Lant Pritchett's Big Idea

Did you not have enough time to read the Jason DeParle article on Lant Pritchett in the New York Times on Sunday? I have to admit that I skipped it: because DeParle managed to persuade his editors to send him to Nepal, he spends most of the first 1,600 words of his article there, and the main idea doesn't come until about 2,800 words in. Once you get there, however, it makes a lot of sense.

The rich world has lots of well-paying jobs and an aging population that cannot fill them. The poor world has desperate workers. But while goods and capital can easily cross borders, modern labor cannot. This strikes Pritchett as bad economics and worse social justice. He likens the limits on labor mobility to “apartheid on a global scale.”...
Part of Pritchett’s argument is mathematical. Drawing on World Bank models, he estimates his plan would produce annual gains of about $300 billion — three times the benefit of removing the remaining barriers to trade. But the philosophical packaging gives his plan its edge. Pritchett assails a basic premise — that development means developing places. He is more concerned about helping Nepalis than he is about helping Nepal.

DeParle is clearly impresed, but not sold, on this idea, and he quotes no one who's fully on board with Pritchett's philosophy. So Michael Clemens at the Center for Global Development has now stepped in to respond to some of DeParle's criticisms. It's worth reading the whole thing, but here's a taster:

Lant's proposal involves creating three million jobs in the U.S. for guest workers who would not have full citizenship rights. The Times article derides this as "a Saudi Arabian plan in which an affluent society creates a labor subcaste that is permanently excluded from its ranks." Unfortunately this is not the Saudi plan, it's the American plan, today, now. In the 1990s, about 350,000 unauthorized workers entered the country every year (pdf). In other words, over that decade, America took in three million low-skill workers with no citizen rights and, thanks to the recent failure of the immigration reform bill, little prospect of such rights. They were made much better off, the countries they came from were made much better off, and the U.S. remains the richest and most powerful country on earth.
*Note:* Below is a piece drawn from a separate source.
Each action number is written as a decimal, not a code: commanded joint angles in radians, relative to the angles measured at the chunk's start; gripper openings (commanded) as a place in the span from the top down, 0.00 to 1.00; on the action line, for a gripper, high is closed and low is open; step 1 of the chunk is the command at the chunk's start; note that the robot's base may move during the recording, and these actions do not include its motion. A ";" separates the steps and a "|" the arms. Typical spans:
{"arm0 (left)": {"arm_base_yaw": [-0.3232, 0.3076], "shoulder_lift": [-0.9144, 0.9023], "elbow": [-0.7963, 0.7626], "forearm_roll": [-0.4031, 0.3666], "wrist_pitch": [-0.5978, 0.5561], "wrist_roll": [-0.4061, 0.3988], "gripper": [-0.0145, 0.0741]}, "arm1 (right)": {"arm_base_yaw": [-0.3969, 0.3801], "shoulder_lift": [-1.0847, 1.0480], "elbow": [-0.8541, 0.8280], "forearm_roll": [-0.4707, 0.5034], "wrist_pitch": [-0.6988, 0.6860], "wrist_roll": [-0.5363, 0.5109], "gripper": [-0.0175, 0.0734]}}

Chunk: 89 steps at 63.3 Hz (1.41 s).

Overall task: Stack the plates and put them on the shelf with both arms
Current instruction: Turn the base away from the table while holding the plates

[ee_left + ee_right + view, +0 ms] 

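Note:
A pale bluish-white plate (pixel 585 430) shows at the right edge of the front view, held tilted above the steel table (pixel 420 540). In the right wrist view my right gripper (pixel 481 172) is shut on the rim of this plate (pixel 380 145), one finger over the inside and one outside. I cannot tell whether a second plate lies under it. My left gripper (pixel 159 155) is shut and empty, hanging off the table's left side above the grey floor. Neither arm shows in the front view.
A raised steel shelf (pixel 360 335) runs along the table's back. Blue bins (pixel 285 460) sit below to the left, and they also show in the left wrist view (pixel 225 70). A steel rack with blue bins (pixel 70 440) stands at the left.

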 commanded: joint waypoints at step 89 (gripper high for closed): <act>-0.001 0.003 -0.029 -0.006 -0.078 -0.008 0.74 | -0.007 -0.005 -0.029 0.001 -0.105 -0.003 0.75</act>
This is a powerful rejoinder. What countries do is what countries do, no matter what they say they do. Americans don't like Saudi Arabia's labor policy because it's a policy. But in fact they do like Saudi Arabia's labor policy in terms of the way that it effectively imports needed cheap labor into a rich country where there are many jobs that citizens have no desire to do. Or at least it looks very much as though Americans like that policy, because America in general runs on illegal labor – and places like California and New York City would grind to a halt without it.

The problem is that Americans don't feel nearly as bad being harsh to laborers who are here illegally as they do about being harsh to temporary workers who would be here legally: they're much happier to deport the former than the latter, for instance, after three or five years. And in any case, the world's system of democratic nation-states simply isn't designed for a quantum leap in free labor mobility. But it would probably be a very good thing if it were.